I would like every entry below written out exactly.

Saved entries
*** Begin section ***

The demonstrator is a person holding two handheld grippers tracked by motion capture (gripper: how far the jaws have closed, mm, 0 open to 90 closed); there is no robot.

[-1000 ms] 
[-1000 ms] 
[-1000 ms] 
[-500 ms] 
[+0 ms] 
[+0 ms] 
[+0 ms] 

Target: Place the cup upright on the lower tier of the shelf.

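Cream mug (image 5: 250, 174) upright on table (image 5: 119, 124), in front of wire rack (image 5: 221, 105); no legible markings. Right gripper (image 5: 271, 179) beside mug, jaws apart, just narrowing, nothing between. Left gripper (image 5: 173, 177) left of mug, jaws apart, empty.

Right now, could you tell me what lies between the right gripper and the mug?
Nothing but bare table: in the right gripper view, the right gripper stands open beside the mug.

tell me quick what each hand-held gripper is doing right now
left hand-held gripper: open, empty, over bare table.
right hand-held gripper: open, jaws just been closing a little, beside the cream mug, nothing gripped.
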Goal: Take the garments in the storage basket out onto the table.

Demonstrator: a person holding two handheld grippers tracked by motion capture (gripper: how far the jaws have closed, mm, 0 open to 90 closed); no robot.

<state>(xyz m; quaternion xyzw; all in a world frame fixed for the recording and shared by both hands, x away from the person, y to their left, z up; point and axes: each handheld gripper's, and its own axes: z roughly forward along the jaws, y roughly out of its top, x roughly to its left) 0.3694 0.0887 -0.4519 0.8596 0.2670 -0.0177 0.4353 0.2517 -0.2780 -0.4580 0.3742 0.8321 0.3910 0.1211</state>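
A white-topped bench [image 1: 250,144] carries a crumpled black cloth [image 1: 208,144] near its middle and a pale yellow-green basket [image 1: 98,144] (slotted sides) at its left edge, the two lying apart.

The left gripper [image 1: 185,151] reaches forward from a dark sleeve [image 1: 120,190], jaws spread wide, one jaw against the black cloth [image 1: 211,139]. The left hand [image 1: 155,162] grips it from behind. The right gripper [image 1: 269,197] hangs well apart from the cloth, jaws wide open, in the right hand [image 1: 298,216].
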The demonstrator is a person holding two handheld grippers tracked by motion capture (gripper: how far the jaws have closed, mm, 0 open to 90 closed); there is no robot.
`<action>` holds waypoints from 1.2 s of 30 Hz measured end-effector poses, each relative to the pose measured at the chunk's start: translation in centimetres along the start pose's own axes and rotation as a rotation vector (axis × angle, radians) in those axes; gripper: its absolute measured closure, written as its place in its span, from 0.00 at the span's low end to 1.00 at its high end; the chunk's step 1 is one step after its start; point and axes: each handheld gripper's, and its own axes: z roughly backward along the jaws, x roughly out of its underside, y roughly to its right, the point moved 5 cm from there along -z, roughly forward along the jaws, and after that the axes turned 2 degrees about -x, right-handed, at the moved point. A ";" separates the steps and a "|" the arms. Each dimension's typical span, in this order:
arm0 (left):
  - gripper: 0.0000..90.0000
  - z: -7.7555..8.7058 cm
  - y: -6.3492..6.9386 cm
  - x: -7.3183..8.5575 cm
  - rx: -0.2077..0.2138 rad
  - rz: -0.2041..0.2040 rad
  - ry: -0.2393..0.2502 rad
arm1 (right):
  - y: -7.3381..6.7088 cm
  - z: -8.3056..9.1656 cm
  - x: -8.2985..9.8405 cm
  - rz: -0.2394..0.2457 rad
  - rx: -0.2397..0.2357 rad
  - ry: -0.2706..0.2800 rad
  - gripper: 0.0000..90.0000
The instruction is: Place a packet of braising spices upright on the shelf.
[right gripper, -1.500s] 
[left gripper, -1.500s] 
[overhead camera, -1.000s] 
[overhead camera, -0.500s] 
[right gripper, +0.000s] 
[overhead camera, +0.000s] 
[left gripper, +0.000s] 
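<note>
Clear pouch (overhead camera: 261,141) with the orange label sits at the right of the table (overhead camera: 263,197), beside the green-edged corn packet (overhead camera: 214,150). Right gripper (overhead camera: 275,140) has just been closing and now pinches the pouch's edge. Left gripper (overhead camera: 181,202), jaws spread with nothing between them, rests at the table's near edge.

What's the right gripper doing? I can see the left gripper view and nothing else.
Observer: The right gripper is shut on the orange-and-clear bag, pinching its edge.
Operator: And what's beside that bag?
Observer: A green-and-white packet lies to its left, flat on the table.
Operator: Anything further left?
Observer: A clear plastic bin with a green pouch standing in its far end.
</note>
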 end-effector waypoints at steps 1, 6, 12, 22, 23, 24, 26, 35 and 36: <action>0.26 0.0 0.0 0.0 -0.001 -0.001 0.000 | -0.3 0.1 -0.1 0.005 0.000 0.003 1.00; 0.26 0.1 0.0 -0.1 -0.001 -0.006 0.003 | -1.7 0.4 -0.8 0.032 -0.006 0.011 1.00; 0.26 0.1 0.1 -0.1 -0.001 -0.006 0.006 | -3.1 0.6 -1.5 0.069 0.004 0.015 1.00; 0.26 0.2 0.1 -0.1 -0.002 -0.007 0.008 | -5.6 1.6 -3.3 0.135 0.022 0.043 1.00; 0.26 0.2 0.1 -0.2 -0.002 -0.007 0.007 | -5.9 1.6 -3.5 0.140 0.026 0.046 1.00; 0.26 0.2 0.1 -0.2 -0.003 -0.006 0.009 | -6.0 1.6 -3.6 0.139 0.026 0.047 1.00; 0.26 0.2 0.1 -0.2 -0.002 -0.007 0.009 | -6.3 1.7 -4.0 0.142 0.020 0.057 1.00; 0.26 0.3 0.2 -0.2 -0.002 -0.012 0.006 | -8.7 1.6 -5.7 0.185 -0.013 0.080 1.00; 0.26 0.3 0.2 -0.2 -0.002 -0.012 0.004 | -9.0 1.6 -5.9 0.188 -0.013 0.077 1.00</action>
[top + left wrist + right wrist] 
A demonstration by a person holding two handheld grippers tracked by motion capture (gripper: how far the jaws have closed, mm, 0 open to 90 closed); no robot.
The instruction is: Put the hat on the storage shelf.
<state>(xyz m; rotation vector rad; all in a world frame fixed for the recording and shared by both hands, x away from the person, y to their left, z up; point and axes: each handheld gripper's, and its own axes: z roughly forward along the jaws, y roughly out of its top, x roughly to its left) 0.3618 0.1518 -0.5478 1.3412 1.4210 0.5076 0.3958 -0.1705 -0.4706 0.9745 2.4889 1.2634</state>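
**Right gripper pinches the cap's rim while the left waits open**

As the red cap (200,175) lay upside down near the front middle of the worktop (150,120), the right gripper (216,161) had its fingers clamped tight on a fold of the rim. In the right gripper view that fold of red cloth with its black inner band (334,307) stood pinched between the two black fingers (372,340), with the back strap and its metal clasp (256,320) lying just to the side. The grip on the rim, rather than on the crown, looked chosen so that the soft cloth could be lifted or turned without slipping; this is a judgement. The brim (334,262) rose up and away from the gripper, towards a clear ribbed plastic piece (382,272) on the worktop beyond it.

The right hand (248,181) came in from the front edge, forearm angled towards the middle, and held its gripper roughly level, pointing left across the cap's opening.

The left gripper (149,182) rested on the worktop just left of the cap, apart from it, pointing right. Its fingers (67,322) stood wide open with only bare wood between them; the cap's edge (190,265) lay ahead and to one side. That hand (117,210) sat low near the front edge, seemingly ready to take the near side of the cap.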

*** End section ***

→ **Written response**
The demonstrator is a person holding two handheld grippers tracked by motion capture (gripper: how far the jaws have closed, mm, 0 open to 90 closed); there is no robot.

[-1000 ms] 
[-1000 ms] 
[-1000 ms] 
[-500 ms] 
[+0 ms] 
[+0 ms] 
[+0 ms] 

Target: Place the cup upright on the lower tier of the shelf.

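Cream mug (image 5: 250, 174) upright on table (image 5: 119, 124), in front of wire rack (image 5: 221, 105); no legible markings. Right gripper (image 5: 271, 179) beside mug, jaws apart, just narrowing, nothing between. Left gripper (image 5: 173, 177) left of mug, jaws apart, empty.

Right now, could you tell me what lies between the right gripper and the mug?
Nothing but bare table: in the right gripper view, the right gripper stands open beside the mug.

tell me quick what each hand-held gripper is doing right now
left hand-held gripper: open, empty, over bare table.
right hand-held gripper: open, jaws just been closing a little, beside the cream mug, nothing gripped.
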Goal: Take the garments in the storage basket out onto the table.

Demonstrator: a person holding two handheld grippers tracked by motion capture (gripper: how far the jaws have closed, mm, 0 open to 90 closed); no robot.

<state>(xyz m; quaternion xyzw; all in a world frame fixed for the recording and shared by both hands, x away from the person, y to their left, z up; point and axes: each handheld gripper's, and its own axes: z roughly forward along the jaws, y roughly out of its top, x roughly to its left) 0.3694 0.0887 -0.4519 0.8596 0.2670 -0.0177 0.4353 0.2517 -0.2780 -0.4580 0.3742 0.8321 0.3910 0.1211</state>
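A white-topped bench [image 1: 250,144] carries a crumpled black cloth [image 1: 208,144] near its middle and a pale yellow-green basket [image 1: 98,144] (slotted sides) at its left edge, the two lying apart.

The left gripper [image 1: 185,151] reaches forward from a dark sleeve [image 1: 120,190], jaws spread wide, one jaw against the black cloth [image 1: 211,139]. The left hand [image 1: 155,162] grips it from behind. The right gripper [image 1: 269,197] hangs well apart from the cloth, jaws wide open, in the right hand [image 1: 298,216].
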The demonstrator is a person holding two handheld grippers tracked by motion capture (gripper: how far the jaws have closed, mm, 0 open to 90 closed); there is no robot.
`<action>` holds waypoints from 1.2 s of 30 Hz measured end-effector poses, each relative to the pose measured at the chunk's start: translation in centimetres along the start pose's own axes and rotation as a rotation vector (axis × angle, radians) in those axes; gripper: its absolute measured closure, written as its place in its span, from 0.00 at the span's low end to 1.00 at its high end; the chunk's step 1 is one step after its start; point and axes: each handheld gripper's, and its own axes: z roughly backward along the jaws, x roughly out of its underside, y roughly to its right, the point moved 5 cm from there along -z, roughly forward along the jaws, and after that the axes turned 2 degrees about -x, right-handed, at the moved point. A ";" separates the steps and a "|" the arms. Each dimension's typical span, in this order:
arm0 (left):
  - gripper: 0.0000..90.0000
  - z: -7.7555..8.7058 cm
  - y: -6.3492..6.9386 cm
  - x: -7.3183..8.5575 cm
  - rx: -0.2077..0.2138 rad
  - rz: -0.2041..0.2040 rad
  - ry: -0.2393..0.2502 rad
arm1 (right):
  - y: -7.3381..6.7088 cm
  - z: -8.3056..9.1656 cm
  - x: -8.2985..9.8405 cm
  - rz: -0.2394..0.2457 rad
  - rx: -0.2397..0.2357 rad
  - ry: -0.2706..0.2800 rad
  - gripper: 0.0000..90.0000
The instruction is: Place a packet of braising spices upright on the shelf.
[right gripper, -1.500s] 
[left gripper, -1.500s] 
[overhead camera, -1.000s] 
[overhead camera, -0.500s] 
[right gripper, +0.000s] 
[overhead camera, +0.000s] 
[left gripper, +0.000s] 
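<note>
Clear pouch (overhead camera: 261,141) with the orange label sits at the right of the table (overhead camera: 263,197), beside the green-edged corn packet (overhead camera: 214,150). Right gripper (overhead camera: 275,140) has just been closing and now pinches the pouch's edge. Left gripper (overhead camera: 181,202), jaws spread with nothing between them, rests at the table's near edge.

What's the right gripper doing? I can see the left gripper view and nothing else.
Observer: The right gripper is shut on the orange-and-clear bag, pinching its edge.
Operator: And what's beside that bag?
Observer: A green-and-white packet lies to its left, flat on the table.
Operator: Anything further left?
Observer: A clear plastic bin with a green pouch standing in its far end.
</note>
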 end-effector waypoints at steps 1, 6, 12, 22, 23, 24, 26, 35 and 36: <action>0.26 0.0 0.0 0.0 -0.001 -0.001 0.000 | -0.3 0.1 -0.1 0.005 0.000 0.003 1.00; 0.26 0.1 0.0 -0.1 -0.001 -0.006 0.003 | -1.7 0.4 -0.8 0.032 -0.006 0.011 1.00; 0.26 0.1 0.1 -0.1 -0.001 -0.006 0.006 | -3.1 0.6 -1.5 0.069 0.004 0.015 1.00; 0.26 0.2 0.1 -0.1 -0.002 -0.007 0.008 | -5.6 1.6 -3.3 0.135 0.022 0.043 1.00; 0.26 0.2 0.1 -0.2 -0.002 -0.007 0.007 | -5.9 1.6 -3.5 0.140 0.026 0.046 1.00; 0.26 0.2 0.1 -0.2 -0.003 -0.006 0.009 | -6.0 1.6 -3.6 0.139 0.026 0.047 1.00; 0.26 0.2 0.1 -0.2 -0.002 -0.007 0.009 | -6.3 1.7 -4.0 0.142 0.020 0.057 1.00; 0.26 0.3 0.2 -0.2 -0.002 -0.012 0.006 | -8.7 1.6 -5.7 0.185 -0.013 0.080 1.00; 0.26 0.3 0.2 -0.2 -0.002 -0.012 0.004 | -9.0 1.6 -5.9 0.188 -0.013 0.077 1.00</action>
[top + left wrist + right wrist] 
A demonstration by a person holding two handheld grippers tracked by motion capture (gripper: how far the jaws have closed, mm, 0 open to 90 closed); no robot.
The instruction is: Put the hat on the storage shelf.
<state>(xyz m; rotation vector rad; all in a world frame fixed for the recording and shared by both hands, x away from the person, y to their left, z up; point and axes: each handheld gripper's, and its own axes: z roughly forward along the jaws, y roughly out of its top, x roughly to its left) 0.3618 0.1518 -0.5478 1.3412 1.4210 0.5076 0.3958 -0.1705 -0.4706 0.9745 2.4889 1.2634</state>
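**Right gripper pinches the cap's rim while the left waits open**

As the red cap (200,175) lay upside down near the front middle of the worktop (150,120), the right gripper (216,161) had its fingers clamped tight on a fold of the rim. In the right gripper view that fold of red cloth with its black inner band (334,307) stood pinched between the two black fingers (372,340), with the back strap and its metal clasp (256,320) lying just to the side. The grip on the rim, rather than on the crown, looked chosen so that the soft cloth could be lifted or turned without slipping; this is a judgement. The brim (334,262) rose up and away from the gripper, towards a clear ribbed plastic piece (382,272) on the worktop beyond it.

The right hand (248,181) came in from the front edge, forearm angled towards the middle, and held its gripper roughly level, pointing left across the cap's opening.

The left gripper (149,182) rested on the worktop just left of the cap, apart from it, pointing right. Its fingers (67,322) stood wide open with only bare wood between them; the cap's edge (190,265) lay ahead and to one side. That hand (117,210) sat low near the front edge, seemingly ready to take the near side of the cap.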

There is nothing more to this answer.